BEGIN DATA SECTION

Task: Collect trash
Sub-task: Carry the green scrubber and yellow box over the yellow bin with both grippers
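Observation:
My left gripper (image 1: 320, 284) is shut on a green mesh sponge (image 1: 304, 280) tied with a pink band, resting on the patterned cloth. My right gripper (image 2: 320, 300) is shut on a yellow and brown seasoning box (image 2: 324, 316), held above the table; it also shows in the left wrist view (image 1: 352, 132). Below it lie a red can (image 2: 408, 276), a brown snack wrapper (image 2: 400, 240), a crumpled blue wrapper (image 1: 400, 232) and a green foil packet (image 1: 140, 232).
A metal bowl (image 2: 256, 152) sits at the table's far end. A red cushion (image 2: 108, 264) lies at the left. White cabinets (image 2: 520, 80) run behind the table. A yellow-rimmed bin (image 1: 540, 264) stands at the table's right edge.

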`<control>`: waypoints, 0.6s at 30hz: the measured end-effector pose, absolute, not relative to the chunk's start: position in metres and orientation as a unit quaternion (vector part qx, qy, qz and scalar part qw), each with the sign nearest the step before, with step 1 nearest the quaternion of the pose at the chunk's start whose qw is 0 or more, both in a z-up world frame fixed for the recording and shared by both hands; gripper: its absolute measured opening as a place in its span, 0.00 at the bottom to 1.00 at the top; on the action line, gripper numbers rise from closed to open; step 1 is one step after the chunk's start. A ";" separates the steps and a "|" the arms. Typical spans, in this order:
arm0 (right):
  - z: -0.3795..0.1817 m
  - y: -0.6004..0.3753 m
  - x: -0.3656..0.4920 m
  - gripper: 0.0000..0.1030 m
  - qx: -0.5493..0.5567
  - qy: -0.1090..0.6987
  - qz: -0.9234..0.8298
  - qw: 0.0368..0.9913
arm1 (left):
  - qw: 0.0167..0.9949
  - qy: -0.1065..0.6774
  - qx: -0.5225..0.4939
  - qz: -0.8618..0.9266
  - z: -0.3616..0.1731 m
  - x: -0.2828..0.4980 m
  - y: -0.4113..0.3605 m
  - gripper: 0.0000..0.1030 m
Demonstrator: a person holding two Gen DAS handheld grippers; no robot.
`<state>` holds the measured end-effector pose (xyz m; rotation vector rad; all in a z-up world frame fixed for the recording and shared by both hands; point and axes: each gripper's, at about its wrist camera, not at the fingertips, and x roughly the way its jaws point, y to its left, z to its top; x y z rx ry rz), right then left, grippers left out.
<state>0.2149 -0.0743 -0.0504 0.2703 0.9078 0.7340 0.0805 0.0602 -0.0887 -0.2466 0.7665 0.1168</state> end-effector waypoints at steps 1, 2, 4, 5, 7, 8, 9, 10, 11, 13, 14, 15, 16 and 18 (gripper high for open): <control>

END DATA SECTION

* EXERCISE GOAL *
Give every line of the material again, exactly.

* RESPONSE BOX *
Task: Collect trash
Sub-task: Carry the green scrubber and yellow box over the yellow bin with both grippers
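Observation:
My left gripper (image 1: 320, 284) is shut on a green mesh sponge (image 1: 304, 280) tied with a pink band, resting on the patterned cloth. My right gripper (image 2: 320, 300) is shut on a yellow and brown seasoning box (image 2: 324, 316), held above the table; it also shows in the left wrist view (image 1: 352, 132). Below it lie a red can (image 2: 408, 276), a brown snack wrapper (image 2: 400, 240), a crumpled blue wrapper (image 1: 400, 232) and a green foil packet (image 1: 140, 232).
A metal bowl (image 2: 256, 152) sits at the table's far end. A red cushion (image 2: 108, 264) lies at the left. White cabinets (image 2: 520, 80) run behind the table. A yellow-rimmed bin (image 1: 540, 264) stands at the table's right edge.
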
`<control>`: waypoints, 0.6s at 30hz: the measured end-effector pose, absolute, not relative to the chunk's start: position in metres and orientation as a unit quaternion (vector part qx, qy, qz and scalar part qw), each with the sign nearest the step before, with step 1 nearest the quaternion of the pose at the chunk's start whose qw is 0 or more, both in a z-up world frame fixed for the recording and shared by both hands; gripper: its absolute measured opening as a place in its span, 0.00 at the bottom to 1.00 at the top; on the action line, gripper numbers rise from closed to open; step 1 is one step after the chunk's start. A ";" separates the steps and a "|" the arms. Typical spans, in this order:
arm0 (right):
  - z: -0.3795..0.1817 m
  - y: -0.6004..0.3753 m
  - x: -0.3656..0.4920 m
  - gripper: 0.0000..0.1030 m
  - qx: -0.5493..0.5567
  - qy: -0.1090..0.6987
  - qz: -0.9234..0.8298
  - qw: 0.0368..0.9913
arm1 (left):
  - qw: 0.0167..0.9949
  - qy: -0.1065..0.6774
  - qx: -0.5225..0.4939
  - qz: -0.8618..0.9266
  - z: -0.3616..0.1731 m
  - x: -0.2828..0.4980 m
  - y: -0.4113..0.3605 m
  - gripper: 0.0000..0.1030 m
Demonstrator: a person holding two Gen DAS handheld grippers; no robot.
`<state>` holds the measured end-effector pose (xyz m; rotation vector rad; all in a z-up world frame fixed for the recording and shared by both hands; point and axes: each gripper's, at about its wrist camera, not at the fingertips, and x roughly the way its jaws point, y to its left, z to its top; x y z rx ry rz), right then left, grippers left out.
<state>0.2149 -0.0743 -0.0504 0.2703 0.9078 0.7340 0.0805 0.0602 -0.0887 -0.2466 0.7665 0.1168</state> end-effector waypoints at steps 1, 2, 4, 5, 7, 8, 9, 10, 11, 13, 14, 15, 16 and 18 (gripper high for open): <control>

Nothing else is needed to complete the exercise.